**Work task**
When you find the word "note" in a line of the entries, please copy the whole line.

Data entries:
--------------------------------

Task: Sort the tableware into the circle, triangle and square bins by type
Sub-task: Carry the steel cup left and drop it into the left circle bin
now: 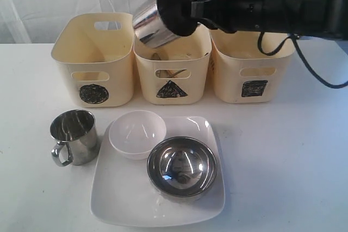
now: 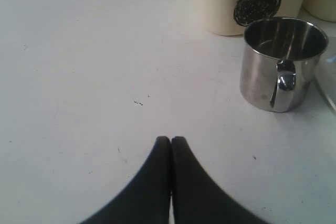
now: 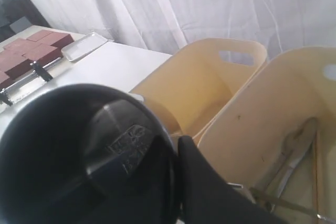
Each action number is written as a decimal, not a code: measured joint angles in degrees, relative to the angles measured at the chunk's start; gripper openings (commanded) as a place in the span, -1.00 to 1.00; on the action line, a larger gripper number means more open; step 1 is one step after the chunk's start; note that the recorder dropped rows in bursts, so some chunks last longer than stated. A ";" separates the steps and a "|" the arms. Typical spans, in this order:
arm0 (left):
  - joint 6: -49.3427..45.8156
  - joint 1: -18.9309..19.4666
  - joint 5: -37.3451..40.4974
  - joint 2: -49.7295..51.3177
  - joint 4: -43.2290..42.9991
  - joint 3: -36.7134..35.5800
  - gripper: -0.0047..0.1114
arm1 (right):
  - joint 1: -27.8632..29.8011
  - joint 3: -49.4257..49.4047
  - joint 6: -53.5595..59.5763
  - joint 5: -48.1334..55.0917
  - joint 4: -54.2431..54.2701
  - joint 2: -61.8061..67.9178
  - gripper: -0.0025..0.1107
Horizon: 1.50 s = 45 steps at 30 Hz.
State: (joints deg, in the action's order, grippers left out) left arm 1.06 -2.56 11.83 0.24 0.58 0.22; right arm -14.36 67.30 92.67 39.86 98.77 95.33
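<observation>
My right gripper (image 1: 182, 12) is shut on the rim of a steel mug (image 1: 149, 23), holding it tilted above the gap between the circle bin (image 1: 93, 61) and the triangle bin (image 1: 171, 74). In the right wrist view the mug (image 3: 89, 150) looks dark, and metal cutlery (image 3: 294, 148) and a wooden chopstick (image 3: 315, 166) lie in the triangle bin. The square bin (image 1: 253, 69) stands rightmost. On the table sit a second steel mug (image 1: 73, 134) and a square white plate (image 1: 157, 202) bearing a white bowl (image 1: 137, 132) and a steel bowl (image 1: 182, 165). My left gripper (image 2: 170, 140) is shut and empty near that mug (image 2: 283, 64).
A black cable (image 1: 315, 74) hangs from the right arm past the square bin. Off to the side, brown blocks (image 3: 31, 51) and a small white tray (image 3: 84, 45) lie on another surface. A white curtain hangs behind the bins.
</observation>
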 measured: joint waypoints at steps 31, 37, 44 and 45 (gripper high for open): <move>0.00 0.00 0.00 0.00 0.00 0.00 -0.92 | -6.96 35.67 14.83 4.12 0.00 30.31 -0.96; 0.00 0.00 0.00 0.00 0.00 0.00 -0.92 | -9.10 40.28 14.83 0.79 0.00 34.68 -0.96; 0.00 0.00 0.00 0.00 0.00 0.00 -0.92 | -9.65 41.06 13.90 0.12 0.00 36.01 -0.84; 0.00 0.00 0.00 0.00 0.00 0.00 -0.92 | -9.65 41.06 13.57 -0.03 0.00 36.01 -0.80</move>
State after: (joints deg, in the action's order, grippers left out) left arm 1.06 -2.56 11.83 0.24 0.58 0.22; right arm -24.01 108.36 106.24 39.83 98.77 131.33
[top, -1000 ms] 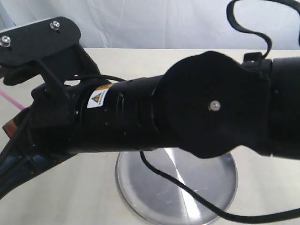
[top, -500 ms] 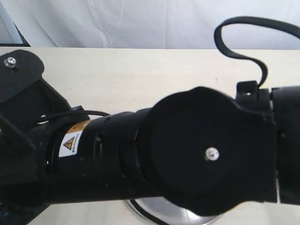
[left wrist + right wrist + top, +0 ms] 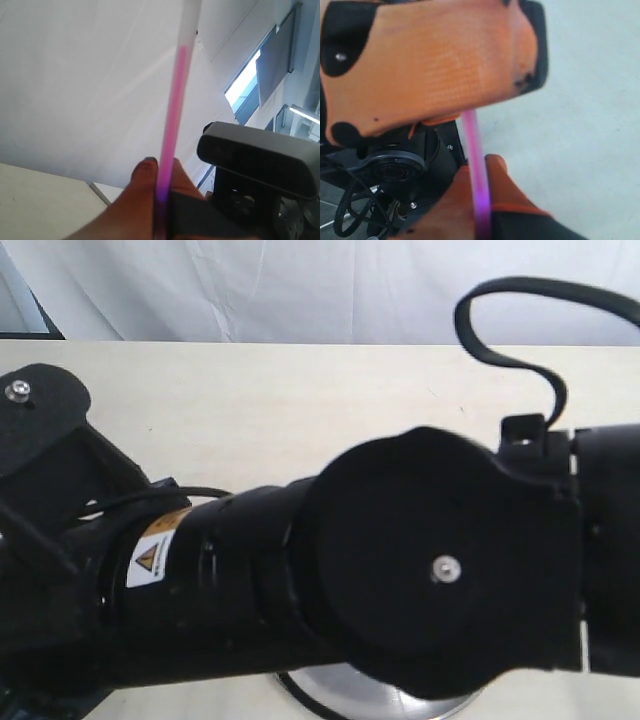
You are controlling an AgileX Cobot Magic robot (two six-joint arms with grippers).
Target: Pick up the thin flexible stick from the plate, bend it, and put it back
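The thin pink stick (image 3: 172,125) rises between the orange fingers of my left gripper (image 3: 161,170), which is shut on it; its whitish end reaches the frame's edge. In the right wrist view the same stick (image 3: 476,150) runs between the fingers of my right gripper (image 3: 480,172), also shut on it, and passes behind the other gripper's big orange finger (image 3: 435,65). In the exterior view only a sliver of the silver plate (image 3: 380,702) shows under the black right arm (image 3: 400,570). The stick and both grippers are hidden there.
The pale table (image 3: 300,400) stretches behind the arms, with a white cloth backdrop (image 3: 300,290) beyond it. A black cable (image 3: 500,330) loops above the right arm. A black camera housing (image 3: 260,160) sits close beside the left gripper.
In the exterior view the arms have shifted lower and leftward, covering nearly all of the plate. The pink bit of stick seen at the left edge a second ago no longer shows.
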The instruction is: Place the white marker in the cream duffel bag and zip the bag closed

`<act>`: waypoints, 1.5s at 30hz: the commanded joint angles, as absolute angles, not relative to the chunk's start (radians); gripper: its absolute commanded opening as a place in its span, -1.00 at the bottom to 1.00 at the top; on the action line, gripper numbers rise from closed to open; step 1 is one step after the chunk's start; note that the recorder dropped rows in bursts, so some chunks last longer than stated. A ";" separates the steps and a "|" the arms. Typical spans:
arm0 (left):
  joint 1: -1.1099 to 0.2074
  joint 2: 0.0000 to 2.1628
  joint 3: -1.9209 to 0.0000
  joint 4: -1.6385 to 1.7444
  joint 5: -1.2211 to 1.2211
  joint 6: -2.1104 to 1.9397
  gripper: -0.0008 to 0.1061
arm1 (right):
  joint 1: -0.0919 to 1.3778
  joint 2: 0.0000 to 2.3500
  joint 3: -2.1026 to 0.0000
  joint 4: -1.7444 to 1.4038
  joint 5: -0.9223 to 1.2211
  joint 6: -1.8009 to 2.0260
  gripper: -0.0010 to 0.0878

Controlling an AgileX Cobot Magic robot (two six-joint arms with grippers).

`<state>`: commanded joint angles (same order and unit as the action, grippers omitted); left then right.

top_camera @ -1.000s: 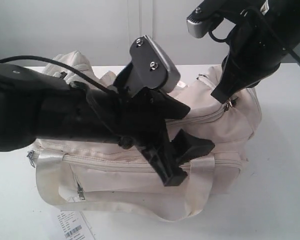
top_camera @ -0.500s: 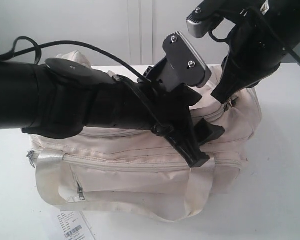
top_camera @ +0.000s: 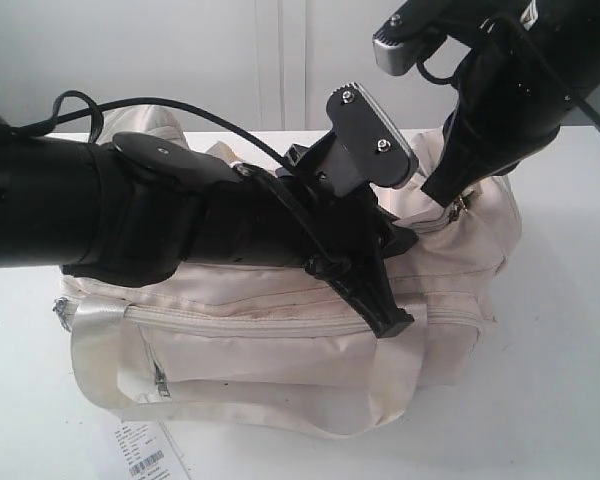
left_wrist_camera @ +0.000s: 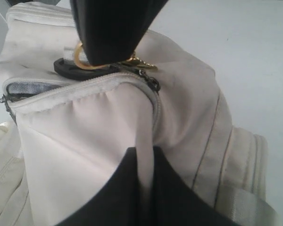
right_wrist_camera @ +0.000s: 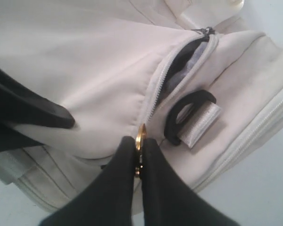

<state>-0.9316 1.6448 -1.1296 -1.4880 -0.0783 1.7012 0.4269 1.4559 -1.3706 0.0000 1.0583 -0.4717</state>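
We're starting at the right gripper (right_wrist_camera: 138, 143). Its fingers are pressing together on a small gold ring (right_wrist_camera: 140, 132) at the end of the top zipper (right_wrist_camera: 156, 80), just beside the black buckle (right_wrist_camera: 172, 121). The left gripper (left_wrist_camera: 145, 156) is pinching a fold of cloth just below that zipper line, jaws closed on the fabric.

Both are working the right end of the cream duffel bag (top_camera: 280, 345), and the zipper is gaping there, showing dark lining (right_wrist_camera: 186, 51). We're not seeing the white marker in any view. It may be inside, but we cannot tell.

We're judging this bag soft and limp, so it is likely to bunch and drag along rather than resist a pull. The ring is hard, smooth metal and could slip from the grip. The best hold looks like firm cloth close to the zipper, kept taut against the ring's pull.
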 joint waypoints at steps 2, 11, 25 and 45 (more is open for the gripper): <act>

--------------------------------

**Answer space**
Each action number is written as a decimal, not a code: measured joint angles in degrees, relative to the angles measured at the chunk's start; gripper openings (commanded) as a place in the span, -1.00 to 1.00; on the action line, a larger gripper number means more open; step 1 is one step after the chunk's start; note that the recorder dropped rows in bursts, so some chunks last longer than stated. A ";" separates the steps and a "|" the arms. Typical spans, in this order:
`<act>`: waypoints, 1.5s at 30hz: the commanded joint angles, as absolute angles, not relative to the chunk's start (radians); gripper: its absolute commanded opening as a place in its span, -1.00 at the bottom to 1.00 at the top; on the action line, gripper numbers rise from closed to open; step 1 is one step after the chunk's start; note that the recorder dropped rows in bursts, so some chunks last longer than stated. A ";" separates the steps and a "|" the arms. Typical spans:

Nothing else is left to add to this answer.